Once that's all done, revisit GMMs and the EM algorithm.



-----------

   **TASK 1: linear regression with gradient descent.** 
   
   1. Randomly generate a matrix $X \in \mathbb{R}^{N \times D}$, where each row of $X$ is a training example.
   2. Choose a vector $t \in \mathbb{R}^{D \times 1}$.
   3. Generate $Y$ by $Xt = Y$.
   4. Then generate a random matrix $\theta \in \mathbb{R}^{D \times 1}$.
   5. Implement gradient descent to find the maximum likelihood estimate $\theta$.
   6. Check your gradient descent algorithm correctly approximated $t$. Talk to your classmates and tutor to make sure if you're unsure.
   7. Verify your answer with the closed form solution employing the Moore-Penrose inverse.
   
Note that in the above we're essentially pretending we don't know $t$. Obviously, if we have $t$, linear regression with gradient descent would be unnecessary, but the point is to help you understand what gradient descent is doing.

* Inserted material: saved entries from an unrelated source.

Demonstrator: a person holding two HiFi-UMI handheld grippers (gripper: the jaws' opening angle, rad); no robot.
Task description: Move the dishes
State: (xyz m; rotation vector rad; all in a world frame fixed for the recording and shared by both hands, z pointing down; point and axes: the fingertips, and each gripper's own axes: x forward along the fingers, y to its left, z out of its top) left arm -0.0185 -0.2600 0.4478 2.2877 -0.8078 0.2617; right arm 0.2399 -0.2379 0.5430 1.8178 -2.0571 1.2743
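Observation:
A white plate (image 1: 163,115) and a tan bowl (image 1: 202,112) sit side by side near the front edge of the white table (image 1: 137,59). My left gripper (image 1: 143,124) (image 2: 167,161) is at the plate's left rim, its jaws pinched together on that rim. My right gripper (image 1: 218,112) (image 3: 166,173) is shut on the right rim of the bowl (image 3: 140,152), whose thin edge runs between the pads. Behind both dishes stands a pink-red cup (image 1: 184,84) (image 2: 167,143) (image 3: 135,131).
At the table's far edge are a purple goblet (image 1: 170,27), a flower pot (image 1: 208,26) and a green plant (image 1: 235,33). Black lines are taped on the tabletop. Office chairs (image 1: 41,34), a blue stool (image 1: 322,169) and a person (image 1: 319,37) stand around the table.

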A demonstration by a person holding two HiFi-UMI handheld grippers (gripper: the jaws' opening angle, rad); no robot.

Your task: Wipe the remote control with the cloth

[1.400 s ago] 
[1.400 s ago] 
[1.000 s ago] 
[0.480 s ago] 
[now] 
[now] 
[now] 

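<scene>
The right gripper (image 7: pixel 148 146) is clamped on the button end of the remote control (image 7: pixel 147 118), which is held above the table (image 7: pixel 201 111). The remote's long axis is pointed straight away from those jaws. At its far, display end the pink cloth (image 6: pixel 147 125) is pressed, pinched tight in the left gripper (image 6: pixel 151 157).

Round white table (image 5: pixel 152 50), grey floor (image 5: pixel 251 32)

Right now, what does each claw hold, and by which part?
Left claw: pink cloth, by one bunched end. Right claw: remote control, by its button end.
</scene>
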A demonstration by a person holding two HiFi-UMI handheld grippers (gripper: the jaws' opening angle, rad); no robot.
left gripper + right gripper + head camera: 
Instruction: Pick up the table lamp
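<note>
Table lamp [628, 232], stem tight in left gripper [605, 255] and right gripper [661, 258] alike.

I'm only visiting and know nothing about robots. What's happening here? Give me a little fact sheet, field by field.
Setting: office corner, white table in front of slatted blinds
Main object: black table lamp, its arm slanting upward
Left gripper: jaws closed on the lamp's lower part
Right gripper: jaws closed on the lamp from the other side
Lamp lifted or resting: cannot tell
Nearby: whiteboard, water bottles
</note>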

Also note: we should use the squared loss function, computed as the square of the difference between the predicted function values and the observed function values (or ground truth). $D$ and $N$ can be any number you like, but be reasonable.


-----------
 

In [None]:

# YOUR CODE HERE.

-----------
**Task 2:** We investigate various factors in linear regression 

1. noise. When collecting real-world data, it is common that there would be measurement noise included. Adding noise to your generated data and see how this would influence the parameter estimation. You can add noise by settting $Y=Xt+\pmb\epsilon$ where $\epsilon_n \sim \mathcal{N}(\mu,\sigma^2)$.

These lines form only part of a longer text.